The following pitch ran as part of The Time Is Now: DC Comics' Editorial Presentation 1994.
'Here's the solicitation copy for Bizarre Boys, which ran as part of The VERTIGO does what it does best in VERTIGO VOICES - a new umbrella title for four distinctive one-shots - where four of VERTIGO's most creatively deranged writers give voice to their most outrageous, gripping and graphic imaginings. Each "VOICE" delivers its own sound, in turn hyperreal, darkly disturbing, irreverent, and biting. FACE is the first "VOICE" to be heard, followed by KILL YOUR BOYFRIEND, and closing with BIZARRE BOYS. These are stories with sounds all their own, tearing a jagged rip through reality.
BIZARRE BOYS, VERTIGO VOICES' most irreverent title, is a story within a story within a story. It's about some fictional characters called the Bizarre Boys, and about the writers who write them and about the writers who are writing about the writers... There are two voices telling the tale of BIZARRE BOYS, and they don't agree with each other at all.

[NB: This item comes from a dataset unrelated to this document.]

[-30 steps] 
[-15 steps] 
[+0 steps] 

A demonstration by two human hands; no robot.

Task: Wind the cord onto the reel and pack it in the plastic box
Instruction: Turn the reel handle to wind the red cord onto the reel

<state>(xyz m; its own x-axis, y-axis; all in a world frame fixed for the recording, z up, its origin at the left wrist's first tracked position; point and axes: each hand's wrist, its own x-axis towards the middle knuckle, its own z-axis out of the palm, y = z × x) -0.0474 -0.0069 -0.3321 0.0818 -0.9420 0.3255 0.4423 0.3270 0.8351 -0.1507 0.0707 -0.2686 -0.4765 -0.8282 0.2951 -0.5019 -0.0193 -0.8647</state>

BIZARRE BOYS is a comic about a comic and about the process of putting together a comic. It's a sparkling tapestry of post-modernism and a fast- moving breathless chase across time and space.

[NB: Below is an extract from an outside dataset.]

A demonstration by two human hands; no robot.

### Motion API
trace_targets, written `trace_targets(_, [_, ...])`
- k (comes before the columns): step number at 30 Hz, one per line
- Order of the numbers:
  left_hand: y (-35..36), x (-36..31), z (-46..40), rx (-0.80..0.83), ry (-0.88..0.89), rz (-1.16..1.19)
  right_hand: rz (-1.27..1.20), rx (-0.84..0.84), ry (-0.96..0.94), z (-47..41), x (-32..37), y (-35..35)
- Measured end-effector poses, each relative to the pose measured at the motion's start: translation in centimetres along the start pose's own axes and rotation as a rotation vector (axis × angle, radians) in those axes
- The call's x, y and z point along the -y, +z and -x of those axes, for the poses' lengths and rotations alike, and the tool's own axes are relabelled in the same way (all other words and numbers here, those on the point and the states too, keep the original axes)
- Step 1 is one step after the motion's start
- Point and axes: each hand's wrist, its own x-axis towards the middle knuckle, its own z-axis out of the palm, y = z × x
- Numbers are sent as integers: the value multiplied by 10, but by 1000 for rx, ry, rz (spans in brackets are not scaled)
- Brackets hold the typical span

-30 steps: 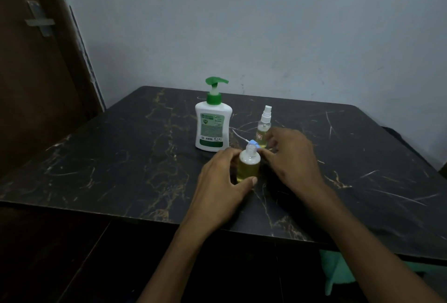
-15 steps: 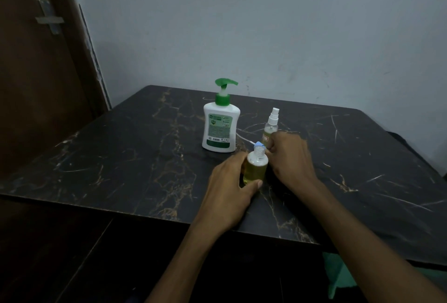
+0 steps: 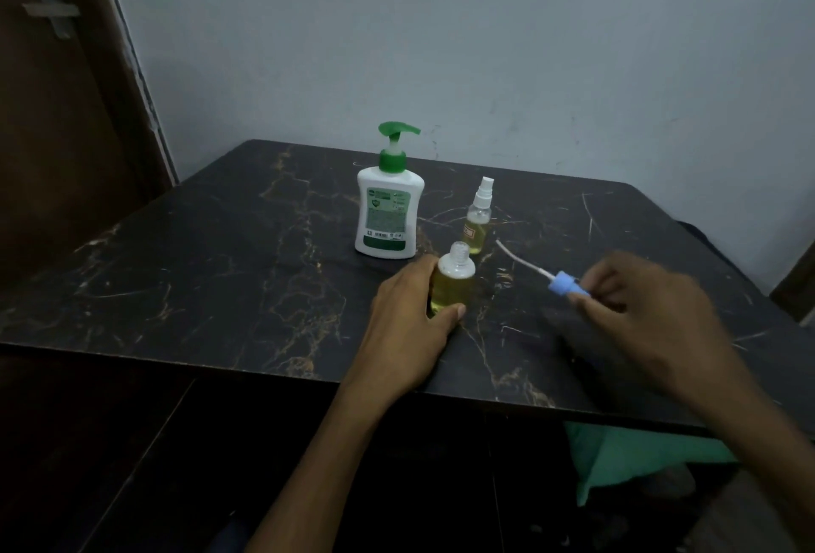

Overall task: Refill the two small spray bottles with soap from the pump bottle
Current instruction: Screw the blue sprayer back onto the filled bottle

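At the far left a dark wooden door [image 3: 66, 111] stands beside the black, gold-veined marble desk [image 3: 198, 279]. Left of centre on the desk is the white pump bottle [image 3: 388, 217] with its green pump head, upright and untouched. Just in front of it and slightly to the right, the left hand [image 3: 410, 323] wraps thumb and fingers round the nearer small spray bottle [image 3: 454, 283], which stands upright with its neck open and yellowish liquid reaching most of the way up. Behind that one, just right of the pump bottle, the second small spray bottle [image 3: 478, 217] stands with its white sprayer on and liquid only in its lower part. Further right, the right hand [image 3: 639, 310] pinches the blue spray cap [image 3: 562, 283] with its white dip tube [image 3: 520, 261] trailing back toward the bottles, held clear above the desk.

The step in hand looks like opening the first bottle: the cap is off and being carried aside. Next the cap would need to be laid down somewhere clean, tube not dripping on the desk, and then the pump spout brought over the narrow open neck, which calls for careful aim while the left hand steadies the bottle.
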Motion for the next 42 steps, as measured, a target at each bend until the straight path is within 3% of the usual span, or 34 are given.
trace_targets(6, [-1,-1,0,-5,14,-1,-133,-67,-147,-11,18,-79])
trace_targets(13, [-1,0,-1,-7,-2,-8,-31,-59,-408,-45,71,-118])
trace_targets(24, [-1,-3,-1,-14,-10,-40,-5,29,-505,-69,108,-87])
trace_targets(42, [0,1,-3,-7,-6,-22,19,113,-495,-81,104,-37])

It all takes place - naturally - on Bizarre Boys Day, when writers Peter Milligan (SHADE, THE CHANGING MAN) and Grant Morrison (THE INVISIBLES) join forces with artist Jamie Hewlett (SHADE, THE CHANGING MAN, Tank Girl) to tell the tale of two writers called Millison and Morrigan, and their fabulous creations, The Bizarre Boys. Echoing James Joyce's Bloomsday, whatever events happen on Bizarre Boys Day also happen in the comic.

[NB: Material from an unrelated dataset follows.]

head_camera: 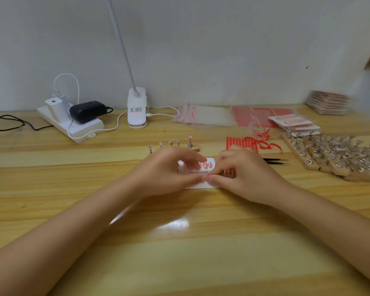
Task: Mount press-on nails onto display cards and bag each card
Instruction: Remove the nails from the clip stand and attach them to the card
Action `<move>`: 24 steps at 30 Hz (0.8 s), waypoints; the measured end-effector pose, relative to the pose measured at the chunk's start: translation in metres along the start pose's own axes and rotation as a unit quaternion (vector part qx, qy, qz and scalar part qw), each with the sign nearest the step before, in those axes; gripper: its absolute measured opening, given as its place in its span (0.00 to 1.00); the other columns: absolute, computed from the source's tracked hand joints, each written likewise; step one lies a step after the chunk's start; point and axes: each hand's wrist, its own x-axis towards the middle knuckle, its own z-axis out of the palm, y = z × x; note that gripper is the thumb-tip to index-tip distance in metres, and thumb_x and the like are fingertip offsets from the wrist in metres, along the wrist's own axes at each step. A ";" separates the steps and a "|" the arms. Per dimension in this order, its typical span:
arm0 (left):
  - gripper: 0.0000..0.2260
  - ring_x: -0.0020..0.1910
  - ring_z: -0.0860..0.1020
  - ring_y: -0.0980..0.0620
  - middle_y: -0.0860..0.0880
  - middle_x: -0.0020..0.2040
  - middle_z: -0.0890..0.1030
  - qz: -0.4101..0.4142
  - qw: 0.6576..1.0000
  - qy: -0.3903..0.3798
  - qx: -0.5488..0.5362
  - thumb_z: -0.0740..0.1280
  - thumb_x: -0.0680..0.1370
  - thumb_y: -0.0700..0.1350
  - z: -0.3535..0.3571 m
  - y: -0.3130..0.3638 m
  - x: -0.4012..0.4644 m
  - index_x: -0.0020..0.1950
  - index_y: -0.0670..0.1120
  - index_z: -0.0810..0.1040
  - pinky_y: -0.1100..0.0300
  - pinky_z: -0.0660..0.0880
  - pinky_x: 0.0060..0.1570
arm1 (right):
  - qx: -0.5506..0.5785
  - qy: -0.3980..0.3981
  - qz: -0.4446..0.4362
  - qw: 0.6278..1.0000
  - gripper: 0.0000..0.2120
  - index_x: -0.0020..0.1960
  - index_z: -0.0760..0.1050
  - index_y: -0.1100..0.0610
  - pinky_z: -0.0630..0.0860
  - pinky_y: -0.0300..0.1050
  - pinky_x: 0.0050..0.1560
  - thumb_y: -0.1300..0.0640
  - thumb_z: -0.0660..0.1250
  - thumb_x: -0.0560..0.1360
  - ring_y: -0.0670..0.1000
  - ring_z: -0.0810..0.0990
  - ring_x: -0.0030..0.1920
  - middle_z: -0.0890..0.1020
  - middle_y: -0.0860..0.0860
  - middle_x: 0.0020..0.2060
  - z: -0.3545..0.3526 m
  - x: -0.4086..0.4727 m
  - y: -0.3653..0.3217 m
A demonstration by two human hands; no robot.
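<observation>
A white display card (209, 166) with pink press-on nails in its upper row lies flat on the wooden table. My left hand (169, 170) covers the card's left part, its fingers curled down on it. My right hand (241, 174) comes in from the right, and its fingertips meet the left fingertips at the card's lower edge, pinching something small and pink that I cannot make out clearly. Behind the hands a wooden nail stand (175, 145) carries metal posts, one topped with a pink nail (189, 137).
Clear bags with red strips (203, 116) lie at the back. Bagged cards (293, 122) and a card stack (328, 102) sit at right. Many metal-post stands (333, 153), red tape strips (244, 143), black tweezers (276, 161), a lamp base (137, 108) and a power strip (73, 121) surround the hands.
</observation>
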 end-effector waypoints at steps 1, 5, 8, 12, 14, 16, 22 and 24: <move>0.11 0.43 0.76 0.65 0.54 0.44 0.81 0.001 0.999 0.031 -0.022 0.73 0.71 0.46 -0.005 0.001 0.003 0.52 0.46 0.81 0.76 0.67 0.41 | 0.057 -0.005 0.029 0.998 0.01 0.38 0.83 0.48 0.63 0.31 0.38 0.53 0.73 0.68 0.38 0.70 0.36 0.76 0.40 0.32 0.000 0.003 0.001; 0.10 0.40 0.73 0.61 0.56 0.42 0.77 -0.031 0.987 0.154 0.016 0.74 0.69 0.46 -0.026 -0.013 0.016 0.46 0.47 0.78 0.73 0.67 0.39 | 0.140 -0.054 0.105 0.983 0.05 0.34 0.81 0.47 0.66 0.28 0.31 0.55 0.76 0.65 0.36 0.71 0.30 0.77 0.41 0.29 -0.005 0.015 0.003; 0.14 0.44 0.72 0.58 0.59 0.43 0.73 -0.151 0.979 0.117 0.066 0.75 0.68 0.52 -0.029 -0.030 0.027 0.49 0.51 0.76 0.66 0.69 0.41 | 0.157 -0.081 0.108 0.978 0.04 0.35 0.81 0.47 0.67 0.29 0.30 0.53 0.75 0.67 0.36 0.71 0.29 0.78 0.40 0.28 -0.016 0.028 0.002; 0.17 0.42 0.75 0.57 0.58 0.40 0.77 -0.194 0.974 0.078 0.081 0.74 0.66 0.58 -0.021 -0.035 0.039 0.48 0.50 0.80 0.59 0.73 0.43 | 0.109 -0.009 0.090 0.990 0.01 0.42 0.81 0.50 0.68 0.25 0.34 0.54 0.71 0.71 0.38 0.74 0.33 0.79 0.42 0.35 -0.018 0.058 0.006; 0.15 0.40 0.76 0.57 0.59 0.37 0.76 -0.199 0.973 0.071 0.095 0.74 0.65 0.59 -0.018 -0.033 0.045 0.44 0.50 0.82 0.58 0.73 0.41 | 0.060 0.022 0.075 0.995 0.06 0.49 0.81 0.53 0.67 0.27 0.36 0.55 0.69 0.73 0.40 0.72 0.35 0.77 0.42 0.36 -0.013 0.071 0.009; 0.13 0.38 0.75 0.58 0.59 0.35 0.76 -0.201 0.972 0.065 0.104 0.74 0.66 0.59 -0.016 -0.029 0.050 0.42 0.51 0.83 0.60 0.72 0.37 | 0.021 0.017 0.049 0.998 0.11 0.55 0.80 0.54 0.67 0.33 0.41 0.55 0.68 0.73 0.41 0.71 0.37 0.75 0.42 0.38 -0.009 0.080 0.011; 0.11 0.37 0.76 0.52 0.53 0.31 0.78 -0.204 0.971 0.082 0.090 0.75 0.67 0.55 -0.008 -0.024 0.055 0.44 0.50 0.85 0.59 0.70 0.37 | -0.060 -0.011 -0.033 0.998 0.09 0.51 0.82 0.57 0.72 0.50 0.48 0.57 0.66 0.75 0.51 0.76 0.44 0.80 0.54 0.43 -0.003 0.088 0.011; 0.10 0.37 0.75 0.51 0.55 0.29 0.75 -0.209 0.971 0.086 0.081 0.75 0.67 0.53 -0.007 -0.024 0.055 0.43 0.49 0.85 0.60 0.68 0.37 | -0.082 -0.015 -0.055 0.995 0.09 0.51 0.82 0.59 0.72 0.51 0.47 0.58 0.65 0.76 0.53 0.76 0.44 0.80 0.55 0.43 -0.002 0.088 0.011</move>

As the two writers begin their quest for the fantastic Bizarre Boys, whose sweat contains miraculous healing and hallucinogenic properties, these latter-day Brothers Grimm weave some dissolute modern fairy tales, take the wraps off the creative process itself, and tell a joke or three.'
We're told by inside sources that elements of 'Bizarre Boys' ran in the final book of The Vertigo Voices line: 'The Eaters' as drawn by Dean Ormston and Pete Milligan.
And that's us for now. What do YOU think? Should these projects remain in the dustbin of FunnyBook History? Maybe Kickstarters, er, started to try and release them as independent books (Lord knows if Cyberfrog can be a thing again, then...) Amazon have begun publishing comics directly from creators like Kyle Baker and Rick Veitch, which could sidestep the whole 'Comics are for kids so why is this in Sainsbury's!?' furor all over again. Image has put out some fairly anondyne nonsense lately and could do with something like this in their line-up. Let us know in the comments and as ever we'll see you in The FunnyPages.
(Big Dave ran as part of 2000AD's 'Summer Offensive' in 1993, some of the most fun the Progs have ever been. Big Dave features in the following issues*:)
"Target Baghdad" (with Steve Parkhouse, in 2000 AD #842–845, 1993) "Monarchy in the UK" (with Steve Parkhouse, in 2000 AD #846–849, 1993) "Young Dave" (with Steve Parkhouse, in 2000AD Yearbook 1994, 1993) "Costa del Chaos" (with Anthony Williams, in 2000 AD #869–872, 1994) "Wotta Lotta Balls" (with Steve Parkhouse, in 2000 AD #904–907, 1994)
*according to Wiki, anyway.
'New Adventures Of Hitler' can be found in Crisis: #46 - 49.